# Way to evaluate this algebraic expression by hand without going insane?

EDIT: fixed asymmetrical denominator!

I was following along with a proof of Routh's theorem, and the final expression for the area of the enclosed triangle is $$1 - \frac{x}{xz + x + 1} - \frac{y}{xy + y + 1} - \frac{z}{yz + z + 1}$$ (or something extremely similar).

It's supposed to simplify to $$\frac{(xyz - 1)^2}{(xz + x + 1)(xy + y + 1)(yz + z + 1)}$$

However, I've tried doing the simplification by hand, but to no avail.

Using the WolframAlpha[...] function in Mathematica and then doing a step-by-step solution gives a few pages' worth of expansions that are obviously beyond a mortal.

Is there any way to do this that I'm missing?

• "or something extremely similar"??? Please check your expressions (both of them) since you give them out of context and don't explain where they come from - and they don't have any obvious symmetry properties (as stated) between $x,y,z$ which would be expected for a triangle. Setting $x=y=0$ gives $1-z=1$, which is false unless $z=0$ and you give no reason why that should be so. – Mark Bennet Sep 4 '14 at 18:25
• I'm guessing the last fraction is actually $$\frac z{yz+z+1}$$ to make for full symmetry in the expression. – abiessu Sep 4 '14 at 19:08
• @MarkBennet yes, there was a typo in the original question, I've fixed it. – Soham Chowdhury Sep 5 '14 at 1:43

It is easy if you fix your starting expression.
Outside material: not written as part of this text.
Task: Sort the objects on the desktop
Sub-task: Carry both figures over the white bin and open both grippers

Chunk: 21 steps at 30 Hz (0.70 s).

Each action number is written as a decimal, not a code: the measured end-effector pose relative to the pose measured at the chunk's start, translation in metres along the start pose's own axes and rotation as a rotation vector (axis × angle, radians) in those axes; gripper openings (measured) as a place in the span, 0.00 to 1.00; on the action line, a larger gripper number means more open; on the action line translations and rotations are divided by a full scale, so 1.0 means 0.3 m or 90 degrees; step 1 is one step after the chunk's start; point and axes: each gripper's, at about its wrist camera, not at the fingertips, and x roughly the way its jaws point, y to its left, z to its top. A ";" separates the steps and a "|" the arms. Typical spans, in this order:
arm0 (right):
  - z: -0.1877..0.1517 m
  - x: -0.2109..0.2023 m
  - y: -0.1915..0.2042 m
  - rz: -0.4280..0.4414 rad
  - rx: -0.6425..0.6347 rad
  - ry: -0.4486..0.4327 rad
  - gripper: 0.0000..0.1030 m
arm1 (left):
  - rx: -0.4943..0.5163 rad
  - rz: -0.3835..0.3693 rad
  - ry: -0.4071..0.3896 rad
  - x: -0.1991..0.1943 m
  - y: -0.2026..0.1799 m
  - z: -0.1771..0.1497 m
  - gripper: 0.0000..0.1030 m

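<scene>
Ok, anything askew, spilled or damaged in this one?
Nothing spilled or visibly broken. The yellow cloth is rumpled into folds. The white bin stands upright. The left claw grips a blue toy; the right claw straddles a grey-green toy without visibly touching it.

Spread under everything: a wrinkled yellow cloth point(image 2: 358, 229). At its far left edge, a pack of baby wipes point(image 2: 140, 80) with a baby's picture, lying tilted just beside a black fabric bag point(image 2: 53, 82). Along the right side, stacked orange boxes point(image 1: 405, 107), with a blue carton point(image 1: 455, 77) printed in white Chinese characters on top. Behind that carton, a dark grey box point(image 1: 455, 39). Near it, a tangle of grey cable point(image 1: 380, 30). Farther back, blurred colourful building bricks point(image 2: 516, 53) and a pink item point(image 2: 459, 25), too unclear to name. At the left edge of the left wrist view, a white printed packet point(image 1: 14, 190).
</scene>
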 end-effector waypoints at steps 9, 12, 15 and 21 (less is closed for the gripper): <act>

The last term is $\frac{z}{yz+z+1}$ you changed that $z$ in the denominator to $y$, making it unsymmetrical.

Setting your two expressions equal to each other and mutliplying by the denominators and simplifying I get:

$$(y-z)(1+ x z + x^2 y z) = 0$$

Which means in general they are not equal. Or so it would seem.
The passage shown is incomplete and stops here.